Every record here should be printed again exactly.

** Opening Dataset extract block **

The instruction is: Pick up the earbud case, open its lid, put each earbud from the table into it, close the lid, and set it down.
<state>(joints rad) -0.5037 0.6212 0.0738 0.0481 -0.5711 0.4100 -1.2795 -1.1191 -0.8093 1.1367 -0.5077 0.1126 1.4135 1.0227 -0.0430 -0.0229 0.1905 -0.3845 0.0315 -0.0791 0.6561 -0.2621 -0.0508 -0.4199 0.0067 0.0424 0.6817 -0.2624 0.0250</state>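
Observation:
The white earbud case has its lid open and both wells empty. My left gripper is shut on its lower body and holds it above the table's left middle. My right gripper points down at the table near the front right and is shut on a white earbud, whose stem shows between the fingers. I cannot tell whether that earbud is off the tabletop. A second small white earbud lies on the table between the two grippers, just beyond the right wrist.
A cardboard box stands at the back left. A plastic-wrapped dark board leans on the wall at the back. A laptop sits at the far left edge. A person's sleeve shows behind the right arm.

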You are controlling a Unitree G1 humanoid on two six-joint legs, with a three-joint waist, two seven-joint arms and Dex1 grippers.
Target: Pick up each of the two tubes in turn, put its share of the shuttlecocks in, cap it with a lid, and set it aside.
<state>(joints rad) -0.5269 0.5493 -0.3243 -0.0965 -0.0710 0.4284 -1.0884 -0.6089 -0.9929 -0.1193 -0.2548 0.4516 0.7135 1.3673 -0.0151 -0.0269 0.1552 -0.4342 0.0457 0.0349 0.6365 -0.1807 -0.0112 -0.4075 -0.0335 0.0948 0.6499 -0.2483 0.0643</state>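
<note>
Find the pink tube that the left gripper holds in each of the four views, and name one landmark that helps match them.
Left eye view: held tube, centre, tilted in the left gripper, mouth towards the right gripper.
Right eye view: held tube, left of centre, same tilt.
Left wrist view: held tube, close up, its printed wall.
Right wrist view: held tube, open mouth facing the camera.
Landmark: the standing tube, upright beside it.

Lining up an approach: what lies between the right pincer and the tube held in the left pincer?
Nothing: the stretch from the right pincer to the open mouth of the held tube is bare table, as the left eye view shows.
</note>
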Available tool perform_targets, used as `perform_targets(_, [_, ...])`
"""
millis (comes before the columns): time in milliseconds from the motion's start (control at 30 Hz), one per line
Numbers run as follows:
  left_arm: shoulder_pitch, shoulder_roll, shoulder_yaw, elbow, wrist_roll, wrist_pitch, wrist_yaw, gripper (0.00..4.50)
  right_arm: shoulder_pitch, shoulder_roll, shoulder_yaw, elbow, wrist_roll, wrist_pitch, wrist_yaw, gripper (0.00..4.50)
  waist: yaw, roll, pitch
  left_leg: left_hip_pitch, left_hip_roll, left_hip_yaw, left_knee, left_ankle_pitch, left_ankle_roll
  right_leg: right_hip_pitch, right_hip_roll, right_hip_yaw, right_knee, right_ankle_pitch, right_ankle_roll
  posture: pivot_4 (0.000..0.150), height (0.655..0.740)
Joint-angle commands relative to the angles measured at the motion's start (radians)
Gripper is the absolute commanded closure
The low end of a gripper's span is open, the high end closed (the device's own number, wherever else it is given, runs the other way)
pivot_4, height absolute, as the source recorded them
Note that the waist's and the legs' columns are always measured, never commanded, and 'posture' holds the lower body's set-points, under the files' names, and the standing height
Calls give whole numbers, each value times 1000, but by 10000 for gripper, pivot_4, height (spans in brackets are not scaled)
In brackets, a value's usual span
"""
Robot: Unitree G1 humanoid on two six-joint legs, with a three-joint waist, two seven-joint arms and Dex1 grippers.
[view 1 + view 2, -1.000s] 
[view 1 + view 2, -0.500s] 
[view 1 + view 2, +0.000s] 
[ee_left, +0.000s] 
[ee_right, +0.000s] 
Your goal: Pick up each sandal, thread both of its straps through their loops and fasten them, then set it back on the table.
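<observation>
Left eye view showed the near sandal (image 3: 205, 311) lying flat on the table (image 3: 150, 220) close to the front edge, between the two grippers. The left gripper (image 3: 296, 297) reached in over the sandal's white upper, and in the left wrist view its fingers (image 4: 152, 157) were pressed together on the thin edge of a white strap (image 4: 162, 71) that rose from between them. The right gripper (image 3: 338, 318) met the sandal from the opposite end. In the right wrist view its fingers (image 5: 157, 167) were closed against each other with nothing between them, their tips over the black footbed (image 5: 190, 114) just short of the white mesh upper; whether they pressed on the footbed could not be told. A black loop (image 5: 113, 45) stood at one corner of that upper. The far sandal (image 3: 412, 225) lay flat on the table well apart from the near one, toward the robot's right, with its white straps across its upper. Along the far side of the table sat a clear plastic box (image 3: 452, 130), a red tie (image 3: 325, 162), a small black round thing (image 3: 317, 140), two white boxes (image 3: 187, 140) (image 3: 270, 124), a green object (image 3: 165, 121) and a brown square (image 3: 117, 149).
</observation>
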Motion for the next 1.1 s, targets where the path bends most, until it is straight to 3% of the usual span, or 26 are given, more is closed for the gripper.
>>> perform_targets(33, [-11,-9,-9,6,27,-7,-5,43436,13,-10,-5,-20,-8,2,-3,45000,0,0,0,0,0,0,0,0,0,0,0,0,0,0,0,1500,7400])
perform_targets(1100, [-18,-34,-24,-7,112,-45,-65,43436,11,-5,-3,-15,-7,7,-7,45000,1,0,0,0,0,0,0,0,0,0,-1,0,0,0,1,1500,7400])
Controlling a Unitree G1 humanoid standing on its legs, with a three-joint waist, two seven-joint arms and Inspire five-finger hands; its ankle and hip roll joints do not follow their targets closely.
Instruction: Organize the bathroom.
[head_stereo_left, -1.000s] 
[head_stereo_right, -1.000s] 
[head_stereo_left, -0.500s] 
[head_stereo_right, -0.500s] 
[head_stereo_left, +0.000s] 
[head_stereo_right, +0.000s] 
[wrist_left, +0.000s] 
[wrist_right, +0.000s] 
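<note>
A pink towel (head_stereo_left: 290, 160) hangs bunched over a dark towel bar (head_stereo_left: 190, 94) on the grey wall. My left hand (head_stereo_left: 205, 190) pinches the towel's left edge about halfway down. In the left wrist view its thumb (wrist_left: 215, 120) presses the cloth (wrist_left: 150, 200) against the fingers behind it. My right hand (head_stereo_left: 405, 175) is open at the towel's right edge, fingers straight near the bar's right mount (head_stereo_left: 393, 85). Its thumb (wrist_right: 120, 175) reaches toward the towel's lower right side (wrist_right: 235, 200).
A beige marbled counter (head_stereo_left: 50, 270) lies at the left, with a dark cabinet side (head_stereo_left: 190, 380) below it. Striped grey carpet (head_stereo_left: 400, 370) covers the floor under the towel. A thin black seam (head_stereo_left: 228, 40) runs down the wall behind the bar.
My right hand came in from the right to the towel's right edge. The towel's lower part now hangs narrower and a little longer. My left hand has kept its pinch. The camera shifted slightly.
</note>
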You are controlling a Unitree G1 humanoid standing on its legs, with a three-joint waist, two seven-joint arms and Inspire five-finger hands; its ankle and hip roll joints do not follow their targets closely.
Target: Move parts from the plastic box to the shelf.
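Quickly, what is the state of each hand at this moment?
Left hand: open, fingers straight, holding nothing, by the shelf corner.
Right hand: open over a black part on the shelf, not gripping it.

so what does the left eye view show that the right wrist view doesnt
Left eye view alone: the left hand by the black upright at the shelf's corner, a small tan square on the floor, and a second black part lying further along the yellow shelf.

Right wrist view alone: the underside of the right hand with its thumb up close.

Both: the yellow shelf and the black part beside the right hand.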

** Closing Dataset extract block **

## Solved exercise
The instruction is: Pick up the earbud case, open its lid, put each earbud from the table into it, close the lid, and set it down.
<state>(joints rad) -0.5037 0.6212 0.0738 0.0481 -0.5711 0.4100 -1.2795 -1.1191 -0.8093 1.1367 -0.5077 0.1126 1.4135 1.0227 -0.0430 -0.0229 0.1905 -0.3845 0.0315 -0.0791 0.6561 -0.2621 -0.0508 -0.4199 0.0067 0.0424 0.6817 -0.2624 0.0250</state>
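Observation:
The white earbud case has its lid open and both wells empty. My left gripper is shut on its lower body and holds it above the table's left middle. My right gripper points down at the table near the front right and is shut on a white earbud, whose stem shows between the fingers. I cannot tell whether that earbud is off the tabletop. A second small white earbud lies on the table between the two grippers, just beyond the right wrist.
A cardboard box stands at the back left. A plastic-wrapped dark board leans on the wall at the back. A laptop sits at the far left edge. A person's sleeve shows behind the right arm.
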
You are controlling a Unitree G1 humanoid on two six-joint legs, with a three-joint waist, two seven-joint arms and Dex1 grippers.
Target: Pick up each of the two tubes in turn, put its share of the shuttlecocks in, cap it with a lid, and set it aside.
<state>(joints rad) -0.5269 0.5493 -0.3243 -0.0965 -0.0710 0.4284 -1.0884 -0.6089 -0.9929 -0.1193 -0.2548 0.4516 0.7135 1.3673 -0.0151 -0.0269 0.1552 -0.4342 0.0457 0.0349 0.6365 -0.1807 -0.0112 -0.4075 -0.0335 0.0948 0.6499 -0.2483 0.0643</state>
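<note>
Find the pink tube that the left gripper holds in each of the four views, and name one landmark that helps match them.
Left eye view: held tube, centre, tilted in the left gripper, mouth towards the right gripper.
Right eye view: held tube, left of centre, same tilt.
Left wrist view: held tube, close up, its printed wall.
Right wrist view: held tube, open mouth facing the camera.
Landmark: the standing tube, upright beside it.

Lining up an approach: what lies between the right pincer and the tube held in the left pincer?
Nothing: the stretch from the right pincer to the open mouth of the held tube is bare table, as the left eye view shows.
</note>
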Available tool perform_targets, used as `perform_targets(_, [_, ...])`
"""
millis (comes before the columns): time in milliseconds from the motion's start (control at 30 Hz), one per line
Numbers run as follows:
  left_arm: shoulder_pitch, shoulder_roll, shoulder_yaw, elbow, wrist_roll, wrist_pitch, wrist_yaw, gripper (0.00..4.50)
  right_arm: shoulder_pitch, shoulder_roll, shoulder_yaw, elbow, wrist_roll, wrist_pitch, wrist_yaw, gripper (0.00..4.50)
  waist: yaw, roll, pitch
  left_leg: left_hip_pitch, left_hip_roll, left_hip_yaw, left_knee, left_ankle_pitch, left_ankle_roll
  right_leg: right_hip_pitch, right_hip_roll, right_hip_yaw, right_knee, right_ankle_pitch, right_ankle_roll
  posture: pivot_4 (0.000..0.150), height (0.655..0.740)
Joint-angle commands relative to the angles measured at the motion's start (radians)
Gripper is the absolute commanded closure
The low end of a gripper's span is open, the high end closed (the device's own number, wherever else it is given, runs the other way)
pivot_4, height absolute, as the source recorded them
Note that the waist's and the legs' columns are always measured, never commanded, and 'posture' holds the lower body's set-points, under the files' names, and the standing height
Calls give whole numbers, each value times 1000, but by 10000 for gripper, pivot_4, height (spans in brackets are not scaled)
In brackets, a value's usual span
"""
Robot: Unitree G1 humanoid on two six-joint legs, with a three-joint waist, two seven-joint arms and Dex1 grippers.
[view 1 + view 2, -1.000s] 
[view 1 + view 2, -0.500s] 
[view 1 + view 2, +0.000s] 
[ee_left, +0.000s] 
[ee_right, +0.000s] 
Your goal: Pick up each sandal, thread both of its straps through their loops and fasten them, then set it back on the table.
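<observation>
Left eye view showed the near sandal (image 3: 205, 311) lying flat on the table (image 3: 150, 220) close to the front edge, between the two grippers. The left gripper (image 3: 296, 297) reached in over the sandal's white upper, and in the left wrist view its fingers (image 4: 152, 157) were pressed together on the thin edge of a white strap (image 4: 162, 71) that rose from between them. The right gripper (image 3: 338, 318) met the sandal from the opposite end. In the right wrist view its fingers (image 5: 157, 167) were closed against each other with nothing between them, their tips over the black footbed (image 5: 190, 114) just short of the white mesh upper; whether they pressed on the footbed could not be told. A black loop (image 5: 113, 45) stood at one corner of that upper. The far sandal (image 3: 412, 225) lay flat on the table well apart from the near one, toward the robot's right, with its white straps across its upper. Along the far side of the table sat a clear plastic box (image 3: 452, 130), a red tie (image 3: 325, 162), a small black round thing (image 3: 317, 140), two white boxes (image 3: 187, 140) (image 3: 270, 124), a green object (image 3: 165, 121) and a brown square (image 3: 117, 149).
</observation>
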Motion for the next 1.1 s, targets where the path bends most, until it is straight to 3% of the usual span, or 26 are given, more is closed for the gripper.
>>> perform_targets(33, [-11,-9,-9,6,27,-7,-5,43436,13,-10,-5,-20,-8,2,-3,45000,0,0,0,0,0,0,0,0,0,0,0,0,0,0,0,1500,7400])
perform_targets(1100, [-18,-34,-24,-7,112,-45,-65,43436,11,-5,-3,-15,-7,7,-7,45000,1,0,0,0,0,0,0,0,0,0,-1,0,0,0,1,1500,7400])
Controlling a Unitree G1 humanoid standing on its legs, with a three-joint waist, two seven-joint arms and Inspire five-finger hands; its ankle and hip roll joints do not follow their targets closely.
Instruction: Organize the bathroom.
[head_stereo_left, -1.000s] 
[head_stereo_right, -1.000s] 
[head_stereo_left, -0.500s] 
[head_stereo_right, -0.500s] 
[head_stereo_left, +0.000s] 
[head_stereo_right, +0.000s] 
[wrist_left, +0.000s] 
[wrist_right, +0.000s] 
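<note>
A pink towel (head_stereo_left: 290, 160) hangs bunched over a dark towel bar (head_stereo_left: 190, 94) on the grey wall. My left hand (head_stereo_left: 205, 190) pinches the towel's left edge about halfway down. In the left wrist view its thumb (wrist_left: 215, 120) presses the cloth (wrist_left: 150, 200) against the fingers behind it. My right hand (head_stereo_left: 405, 175) is open at the towel's right edge, fingers straight near the bar's right mount (head_stereo_left: 393, 85). Its thumb (wrist_right: 120, 175) reaches toward the towel's lower right side (wrist_right: 235, 200).
A beige marbled counter (head_stereo_left: 50, 270) lies at the left, with a dark cabinet side (head_stereo_left: 190, 380) below it. Striped grey carpet (head_stereo_left: 400, 370) covers the floor under the towel. A thin black seam (head_stereo_left: 228, 40) runs down the wall behind the bar.
My right hand came in from the right to the towel's right edge. The towel's lower part now hangs narrower and a little longer. My left hand has kept its pinch. The camera shifted slightly.
</note>
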You are controlling a Unitree G1 humanoid standing on its legs, with a three-joint waist, two seven-joint arms and Inspire five-finger hands; its ankle and hip roll joints do not follow their targets closely.
Target: Move parts from the plastic box to the shelf.
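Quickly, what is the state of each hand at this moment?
Left hand: open, fingers straight, holding nothing, by the shelf corner.
Right hand: open over a black part on the shelf, not gripping it.

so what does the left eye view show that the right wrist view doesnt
Left eye view alone: the left hand by the black upright at the shelf's corner, a small tan square on the floor, and a second black part lying further along the yellow shelf.

Right wrist view alone: the underside of the right hand with its thumb up close.

Both: the yellow shelf and the black part beside the right hand.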

The requested output has now been given in full.